Google published a blog post giving technical details of Colossus. It is an internal file system that powers Google Cloud and many consumer services, including the search engine. The software platform manages the storage hardware running in Alphabet’s subsidiaries’ data centres.
It is used to move information into and out of storage hardware for the applications that depend on it. With its massive size, Google has to ensure that users can access data reliably, which involves high levels of computational power. One of the main objectives for Colossus is reducing and fixing technical issues.
Failure is natural
At Google’s data centers, hardware is failing all the time but not because it is unreliable, but because there’s just too much of it. All of this was explained by Dean Hildebrand, a technical director at Google Cloud’s Office of the Chief Technology Officer, and Denis Serenyi, the tech head of Google’s cloud storage.
Failures are natural when you have a scale this big. It is always important that file systems have fault tolerance and transparent recovery. Colossus uses several programs that Google engineers have dubbed Custodians to ensure things are smoothly operating.
Custodians and Curators
When one of the drives in the storage system fails, the Custodians can reassemble the lost information from the data remaining in the still working drives. The program can also perform tasks like increasing the durability of Google’s storage environments, reaching several exabytes, running on thousands of machines.

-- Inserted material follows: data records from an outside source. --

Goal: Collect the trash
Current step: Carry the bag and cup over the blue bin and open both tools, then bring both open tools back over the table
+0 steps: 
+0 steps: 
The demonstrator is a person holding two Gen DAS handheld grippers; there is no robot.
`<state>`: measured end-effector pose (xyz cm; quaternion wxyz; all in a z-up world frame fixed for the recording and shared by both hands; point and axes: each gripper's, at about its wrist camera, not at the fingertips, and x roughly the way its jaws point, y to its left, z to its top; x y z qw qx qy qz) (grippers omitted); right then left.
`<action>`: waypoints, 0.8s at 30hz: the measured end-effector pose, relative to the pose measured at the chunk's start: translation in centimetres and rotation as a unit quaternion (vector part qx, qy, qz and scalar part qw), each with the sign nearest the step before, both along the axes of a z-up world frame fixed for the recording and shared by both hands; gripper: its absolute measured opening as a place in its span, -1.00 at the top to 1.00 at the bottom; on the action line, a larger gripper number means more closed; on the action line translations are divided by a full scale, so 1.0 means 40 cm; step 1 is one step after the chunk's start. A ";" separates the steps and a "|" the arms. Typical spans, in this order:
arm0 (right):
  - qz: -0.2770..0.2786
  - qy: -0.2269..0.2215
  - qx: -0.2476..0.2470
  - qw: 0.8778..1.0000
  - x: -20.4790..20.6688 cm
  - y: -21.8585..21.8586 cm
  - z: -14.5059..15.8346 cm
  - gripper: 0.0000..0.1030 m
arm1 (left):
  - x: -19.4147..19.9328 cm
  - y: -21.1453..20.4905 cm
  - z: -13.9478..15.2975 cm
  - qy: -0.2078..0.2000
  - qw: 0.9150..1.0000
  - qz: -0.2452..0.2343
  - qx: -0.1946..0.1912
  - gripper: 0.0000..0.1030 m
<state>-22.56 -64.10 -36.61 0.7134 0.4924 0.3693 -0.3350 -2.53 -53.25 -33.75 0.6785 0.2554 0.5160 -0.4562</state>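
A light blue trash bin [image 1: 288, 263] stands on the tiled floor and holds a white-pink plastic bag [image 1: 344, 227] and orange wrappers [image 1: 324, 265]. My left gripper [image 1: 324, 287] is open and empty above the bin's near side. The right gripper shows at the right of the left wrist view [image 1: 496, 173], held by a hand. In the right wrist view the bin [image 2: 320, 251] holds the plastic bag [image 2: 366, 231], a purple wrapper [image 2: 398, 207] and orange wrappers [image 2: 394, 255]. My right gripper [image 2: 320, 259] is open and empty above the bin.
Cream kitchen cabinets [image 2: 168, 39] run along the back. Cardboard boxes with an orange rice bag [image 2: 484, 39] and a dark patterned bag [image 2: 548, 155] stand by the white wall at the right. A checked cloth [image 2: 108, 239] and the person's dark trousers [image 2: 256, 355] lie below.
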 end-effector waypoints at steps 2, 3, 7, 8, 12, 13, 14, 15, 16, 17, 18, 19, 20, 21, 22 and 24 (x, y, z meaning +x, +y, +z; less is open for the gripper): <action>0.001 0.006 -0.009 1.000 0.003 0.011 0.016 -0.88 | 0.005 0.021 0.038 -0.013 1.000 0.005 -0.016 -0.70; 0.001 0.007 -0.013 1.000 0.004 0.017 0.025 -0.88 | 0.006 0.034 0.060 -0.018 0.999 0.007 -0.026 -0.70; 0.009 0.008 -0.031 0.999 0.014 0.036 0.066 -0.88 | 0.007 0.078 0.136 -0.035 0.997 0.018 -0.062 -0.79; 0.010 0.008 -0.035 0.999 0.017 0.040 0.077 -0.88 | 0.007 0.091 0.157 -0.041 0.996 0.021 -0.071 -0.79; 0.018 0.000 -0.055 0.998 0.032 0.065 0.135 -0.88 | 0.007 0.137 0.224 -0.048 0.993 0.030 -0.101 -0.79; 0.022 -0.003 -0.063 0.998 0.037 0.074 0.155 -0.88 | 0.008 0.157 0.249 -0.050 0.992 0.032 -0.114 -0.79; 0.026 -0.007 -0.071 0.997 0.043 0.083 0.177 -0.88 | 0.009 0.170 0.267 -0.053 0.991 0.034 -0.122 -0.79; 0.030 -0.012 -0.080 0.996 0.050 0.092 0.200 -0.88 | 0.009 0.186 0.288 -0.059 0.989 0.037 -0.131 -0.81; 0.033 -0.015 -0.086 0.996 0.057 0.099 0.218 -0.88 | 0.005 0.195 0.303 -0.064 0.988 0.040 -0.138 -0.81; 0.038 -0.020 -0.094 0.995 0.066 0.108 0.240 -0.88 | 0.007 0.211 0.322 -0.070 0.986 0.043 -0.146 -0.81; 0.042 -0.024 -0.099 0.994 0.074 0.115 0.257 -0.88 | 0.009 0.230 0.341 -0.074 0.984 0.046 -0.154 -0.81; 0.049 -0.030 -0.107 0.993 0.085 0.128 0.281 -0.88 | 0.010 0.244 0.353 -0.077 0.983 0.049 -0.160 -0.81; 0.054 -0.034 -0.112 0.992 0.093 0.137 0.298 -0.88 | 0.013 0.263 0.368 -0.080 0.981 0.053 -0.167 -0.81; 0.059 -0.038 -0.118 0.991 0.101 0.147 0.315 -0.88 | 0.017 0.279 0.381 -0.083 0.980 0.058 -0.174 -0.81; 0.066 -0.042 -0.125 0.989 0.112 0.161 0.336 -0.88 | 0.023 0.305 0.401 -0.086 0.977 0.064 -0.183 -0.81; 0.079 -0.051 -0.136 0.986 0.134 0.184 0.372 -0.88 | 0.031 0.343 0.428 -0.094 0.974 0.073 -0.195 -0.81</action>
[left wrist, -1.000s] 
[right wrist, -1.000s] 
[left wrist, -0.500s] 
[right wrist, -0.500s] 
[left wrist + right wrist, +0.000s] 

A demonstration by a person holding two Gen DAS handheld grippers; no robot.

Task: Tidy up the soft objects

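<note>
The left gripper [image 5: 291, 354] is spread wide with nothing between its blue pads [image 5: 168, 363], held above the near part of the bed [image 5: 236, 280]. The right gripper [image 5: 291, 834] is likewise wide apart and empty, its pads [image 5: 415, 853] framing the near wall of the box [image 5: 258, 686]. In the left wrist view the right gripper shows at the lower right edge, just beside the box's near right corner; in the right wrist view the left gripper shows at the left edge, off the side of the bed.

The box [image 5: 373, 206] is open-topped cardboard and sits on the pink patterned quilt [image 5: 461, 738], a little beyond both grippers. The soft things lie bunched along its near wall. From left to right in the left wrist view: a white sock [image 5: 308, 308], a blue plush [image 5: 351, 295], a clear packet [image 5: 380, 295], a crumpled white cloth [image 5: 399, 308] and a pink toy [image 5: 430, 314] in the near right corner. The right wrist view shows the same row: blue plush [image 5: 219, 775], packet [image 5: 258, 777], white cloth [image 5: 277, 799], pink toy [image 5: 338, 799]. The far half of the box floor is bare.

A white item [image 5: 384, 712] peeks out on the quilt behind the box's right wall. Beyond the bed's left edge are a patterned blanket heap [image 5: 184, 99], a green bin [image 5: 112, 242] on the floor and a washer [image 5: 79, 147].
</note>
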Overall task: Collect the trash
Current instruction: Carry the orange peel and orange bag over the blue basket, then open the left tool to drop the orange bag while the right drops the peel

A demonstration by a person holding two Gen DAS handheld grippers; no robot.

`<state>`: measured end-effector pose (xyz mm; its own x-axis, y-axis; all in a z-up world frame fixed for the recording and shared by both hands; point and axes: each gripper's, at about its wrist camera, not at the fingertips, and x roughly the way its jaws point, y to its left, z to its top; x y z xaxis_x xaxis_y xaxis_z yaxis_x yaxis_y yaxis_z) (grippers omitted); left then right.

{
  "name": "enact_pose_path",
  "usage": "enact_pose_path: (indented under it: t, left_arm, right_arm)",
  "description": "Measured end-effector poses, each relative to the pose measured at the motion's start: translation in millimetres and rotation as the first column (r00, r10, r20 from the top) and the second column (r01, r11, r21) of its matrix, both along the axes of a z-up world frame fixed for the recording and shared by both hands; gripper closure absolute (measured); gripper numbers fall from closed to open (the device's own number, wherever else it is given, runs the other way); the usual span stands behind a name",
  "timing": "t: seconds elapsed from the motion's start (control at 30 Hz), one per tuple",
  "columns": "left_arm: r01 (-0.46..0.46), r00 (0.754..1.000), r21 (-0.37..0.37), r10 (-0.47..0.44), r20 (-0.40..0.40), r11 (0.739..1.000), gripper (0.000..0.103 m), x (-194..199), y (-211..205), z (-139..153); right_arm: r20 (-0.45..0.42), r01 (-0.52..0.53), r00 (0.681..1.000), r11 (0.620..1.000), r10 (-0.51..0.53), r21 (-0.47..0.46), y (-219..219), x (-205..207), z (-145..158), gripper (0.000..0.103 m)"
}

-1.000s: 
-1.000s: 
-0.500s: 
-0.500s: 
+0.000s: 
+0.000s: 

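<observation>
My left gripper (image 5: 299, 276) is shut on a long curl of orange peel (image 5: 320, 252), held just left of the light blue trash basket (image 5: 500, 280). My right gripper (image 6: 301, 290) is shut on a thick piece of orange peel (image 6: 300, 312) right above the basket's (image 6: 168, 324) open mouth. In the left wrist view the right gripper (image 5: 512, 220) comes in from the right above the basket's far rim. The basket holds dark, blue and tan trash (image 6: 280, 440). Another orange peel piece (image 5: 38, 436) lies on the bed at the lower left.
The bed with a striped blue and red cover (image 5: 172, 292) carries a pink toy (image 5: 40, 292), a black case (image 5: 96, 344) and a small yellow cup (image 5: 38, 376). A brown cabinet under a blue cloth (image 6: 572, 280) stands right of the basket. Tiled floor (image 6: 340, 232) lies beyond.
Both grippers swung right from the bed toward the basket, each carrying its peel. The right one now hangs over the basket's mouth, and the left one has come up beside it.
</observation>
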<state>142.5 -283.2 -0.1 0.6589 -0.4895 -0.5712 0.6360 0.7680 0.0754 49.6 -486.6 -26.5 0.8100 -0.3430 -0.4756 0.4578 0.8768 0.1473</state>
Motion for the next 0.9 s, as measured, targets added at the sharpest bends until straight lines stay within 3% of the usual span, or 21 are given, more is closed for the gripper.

The system also has Curators to determine the best storage options and control the metadata that customers and Google services are storing in Colossus. Colossus can automatically assign data to the most suitable hardware based on the metadata and information provided about the data.
The system’s complexities are hidden behind an abstraction layer, making it easy for non-technical users to extensively use Colossus for things like assigning data to the most suitable hardware.